Since 2014, police in Clarendon have come under heavy scrutiny from

the Independent Commission of Investigations (INDECOM) and the public following a Sunday Gleaner exposÈ that cops based there could be operating as part of a death squad.

Almost a dozen have been either charged or interviewed in connection with the alleged death squad.

In the meantime, the usually peaceful Westmoreland, which has also housed several lottery scammers, recorded 113 murders for 2016. This was a marked increase from the 106 killings recorded in 2015.

The St Catherine South Police Division, which includes the dormitory community of Portmore, rounded off the top five killing fields of the island last year with 94 murders.

The usually violent St Andrew South Police Division, which covers several gritty inner-city communities, recorded 84 murders last year, a slight uptick from the 76 recorded in 2015.

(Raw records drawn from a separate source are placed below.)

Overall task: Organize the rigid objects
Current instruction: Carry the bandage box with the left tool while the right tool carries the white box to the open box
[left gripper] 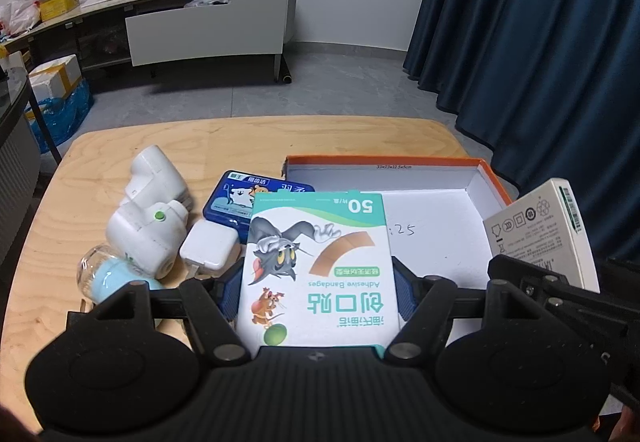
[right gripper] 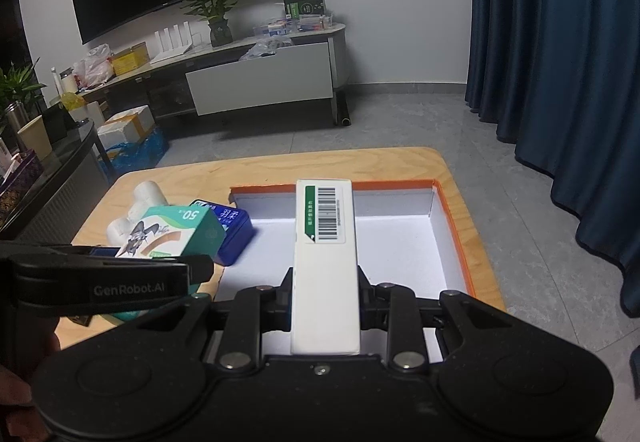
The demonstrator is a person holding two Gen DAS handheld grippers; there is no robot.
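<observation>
Wooden table carries orange-rimmed white tray at right. Left gripper clamps bandage box just left of tray. Right gripper, jaws narrow, pinches slim white barcode box above tray. Blue tin, white devices, charger lie far left.

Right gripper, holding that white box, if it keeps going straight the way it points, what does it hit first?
Probably the white floor of the orange-rimmed tray: the right gripper points down into it with the white box leading, and nothing shows between them. Depth is uncertain.
</observation>
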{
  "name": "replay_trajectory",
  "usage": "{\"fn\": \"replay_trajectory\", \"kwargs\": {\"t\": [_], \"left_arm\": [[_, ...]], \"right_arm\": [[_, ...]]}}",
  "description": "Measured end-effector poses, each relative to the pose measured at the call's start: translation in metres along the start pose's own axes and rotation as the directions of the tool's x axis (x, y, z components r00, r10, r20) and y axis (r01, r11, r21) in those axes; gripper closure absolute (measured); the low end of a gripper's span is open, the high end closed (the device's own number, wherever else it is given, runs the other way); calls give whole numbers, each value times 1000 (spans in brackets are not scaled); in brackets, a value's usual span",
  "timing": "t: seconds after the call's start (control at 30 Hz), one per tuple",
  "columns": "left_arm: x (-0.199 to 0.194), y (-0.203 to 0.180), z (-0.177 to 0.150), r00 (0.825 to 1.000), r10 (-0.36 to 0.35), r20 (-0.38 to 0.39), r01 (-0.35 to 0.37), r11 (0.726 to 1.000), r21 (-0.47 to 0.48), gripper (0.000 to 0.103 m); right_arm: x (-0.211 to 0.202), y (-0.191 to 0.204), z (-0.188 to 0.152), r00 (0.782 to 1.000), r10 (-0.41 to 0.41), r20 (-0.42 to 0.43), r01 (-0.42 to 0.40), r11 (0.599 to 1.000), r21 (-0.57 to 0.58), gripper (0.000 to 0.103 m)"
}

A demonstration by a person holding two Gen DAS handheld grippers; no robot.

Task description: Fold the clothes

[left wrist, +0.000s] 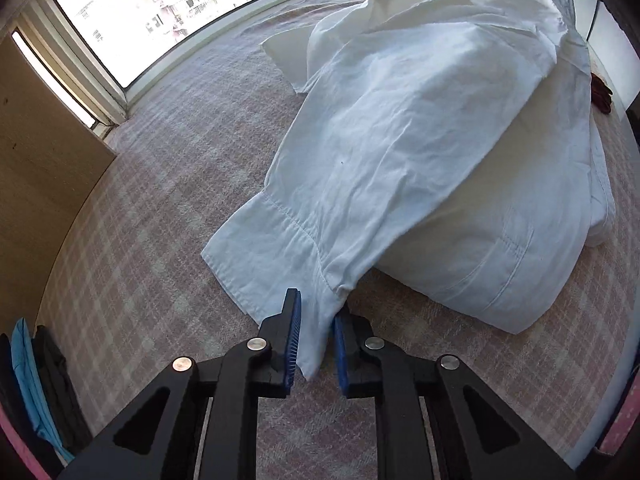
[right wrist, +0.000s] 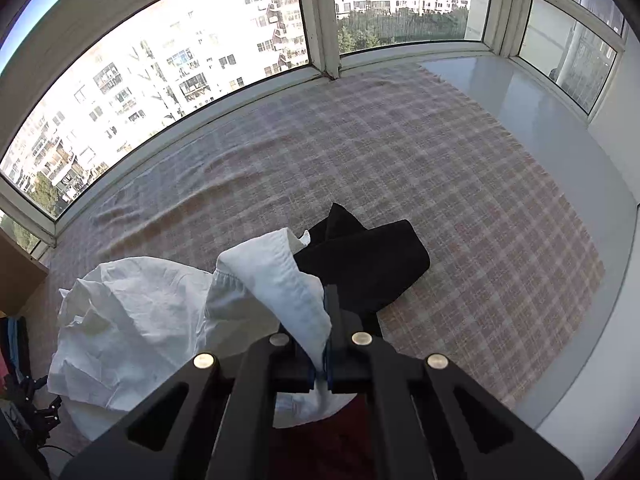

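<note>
At the far left of the left wrist view, a strip of blue cloth (left wrist: 24, 376) hangs beside something dark, low by a tan wall. The plaid blanket (left wrist: 160, 200) spreads from there toward the windows (left wrist: 160, 12). On it lies the white shirt (left wrist: 420, 152), heaped and rumpled, one sleeve running down toward the camera. The left gripper (left wrist: 316, 340) is clamped on the corner of that sleeve's cuff (left wrist: 264, 252); white fabric fills the narrow gap between its blue pads, and the rest of the cuff rests flat on the blanket. A small dark red thing (left wrist: 600, 92) sits past the shirt at the right edge; I cannot tell what it is.

From the right wrist, the shirt (right wrist: 132, 328) bunches at the lower left. The right gripper (right wrist: 326, 332) is pinched tight on another cuff (right wrist: 280, 280), which stands up in a peak above the jaws. Just behind it a folded black garment (right wrist: 372, 260) lies on the blanket (right wrist: 440, 160). Farther right, a bare white ledge (right wrist: 520, 92) runs under the windows (right wrist: 180, 60).
</note>
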State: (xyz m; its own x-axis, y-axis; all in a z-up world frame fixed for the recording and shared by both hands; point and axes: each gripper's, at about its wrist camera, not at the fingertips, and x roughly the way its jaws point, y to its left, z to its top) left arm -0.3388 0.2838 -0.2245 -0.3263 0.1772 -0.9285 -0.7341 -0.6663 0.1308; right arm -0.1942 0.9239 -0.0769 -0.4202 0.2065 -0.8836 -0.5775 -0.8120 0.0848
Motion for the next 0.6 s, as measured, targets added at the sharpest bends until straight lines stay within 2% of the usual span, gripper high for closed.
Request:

Head of the division, Senior Superintendent Arthur Brown, told The Sunday Gleaner that a lack of resources for the police could be a contributing factor to the increase in murders, but noted that this was traditionally a hostile police division.

"Last year, we had 76 murders so we have exceeded last year's figure. However, in comparison to 10 years ago there has been a decrease. Ten years ago we regularly had more than 100 murders. So regardless of having gone over last year's figure, we think that we would have done well," said Brown.